-- Instructions to follow --
Search the listing below for the string "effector", then copy every line it appears in.

-- Given information --
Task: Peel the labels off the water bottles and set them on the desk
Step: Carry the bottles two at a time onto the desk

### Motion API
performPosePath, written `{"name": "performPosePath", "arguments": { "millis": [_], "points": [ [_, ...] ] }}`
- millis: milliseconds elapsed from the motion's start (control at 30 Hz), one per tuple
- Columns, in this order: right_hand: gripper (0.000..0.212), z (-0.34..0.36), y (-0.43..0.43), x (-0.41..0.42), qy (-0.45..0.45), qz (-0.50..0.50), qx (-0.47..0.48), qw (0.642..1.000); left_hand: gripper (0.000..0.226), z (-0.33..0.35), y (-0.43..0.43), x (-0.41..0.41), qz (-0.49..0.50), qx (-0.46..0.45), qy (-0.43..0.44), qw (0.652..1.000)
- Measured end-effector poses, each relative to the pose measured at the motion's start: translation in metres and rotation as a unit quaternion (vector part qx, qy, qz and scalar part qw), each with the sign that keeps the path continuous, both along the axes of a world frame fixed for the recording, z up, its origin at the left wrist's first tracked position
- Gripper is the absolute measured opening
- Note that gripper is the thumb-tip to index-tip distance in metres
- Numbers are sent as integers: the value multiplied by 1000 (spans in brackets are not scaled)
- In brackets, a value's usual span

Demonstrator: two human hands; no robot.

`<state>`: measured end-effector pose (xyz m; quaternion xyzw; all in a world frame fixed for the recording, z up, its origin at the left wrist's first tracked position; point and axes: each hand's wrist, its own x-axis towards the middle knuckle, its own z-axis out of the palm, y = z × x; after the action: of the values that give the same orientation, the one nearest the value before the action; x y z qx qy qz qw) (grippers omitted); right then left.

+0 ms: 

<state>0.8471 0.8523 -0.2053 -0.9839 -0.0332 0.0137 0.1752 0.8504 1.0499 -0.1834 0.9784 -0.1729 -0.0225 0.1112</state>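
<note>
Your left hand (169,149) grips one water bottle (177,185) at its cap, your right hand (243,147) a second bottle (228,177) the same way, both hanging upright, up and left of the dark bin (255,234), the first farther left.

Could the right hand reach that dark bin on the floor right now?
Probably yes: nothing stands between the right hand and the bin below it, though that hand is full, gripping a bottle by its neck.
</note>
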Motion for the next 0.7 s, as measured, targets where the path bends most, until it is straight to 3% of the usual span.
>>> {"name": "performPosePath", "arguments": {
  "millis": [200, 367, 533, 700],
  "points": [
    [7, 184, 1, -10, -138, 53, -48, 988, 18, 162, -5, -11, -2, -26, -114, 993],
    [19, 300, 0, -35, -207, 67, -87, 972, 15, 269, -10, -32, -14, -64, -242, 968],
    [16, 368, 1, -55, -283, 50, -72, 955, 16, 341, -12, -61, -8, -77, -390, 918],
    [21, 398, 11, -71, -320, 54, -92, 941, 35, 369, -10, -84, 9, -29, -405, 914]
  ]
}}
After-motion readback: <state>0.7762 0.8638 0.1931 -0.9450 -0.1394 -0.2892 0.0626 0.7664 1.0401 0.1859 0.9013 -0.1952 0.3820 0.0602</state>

-- Exercise answer --
- Measured end-effector poses, each relative to the pose measured at the motion's start: translation in metres and rotation as a unit quaternion (vector part qx, qy, qz and scalar part qw), each with the sign that keeps the path continuous, both along the axes of a world frame fixed for the recording, z up, its origin at the left wrist's first tracked position
`<state>`: measured end-effector pose (xyz m; quaternion xyzw; all in a world frame fixed for the recording, z up, its origin at the left wrist's first tracked position; point and axes: each hand's wrist, its own x-axis towards the middle knuckle, its own z-axis out of the palm, y = z × x; after the action: of the values that give the same orientation, the one nearest the value before the action; x y z qx qy qz qw) (grippers omitted); right then left.

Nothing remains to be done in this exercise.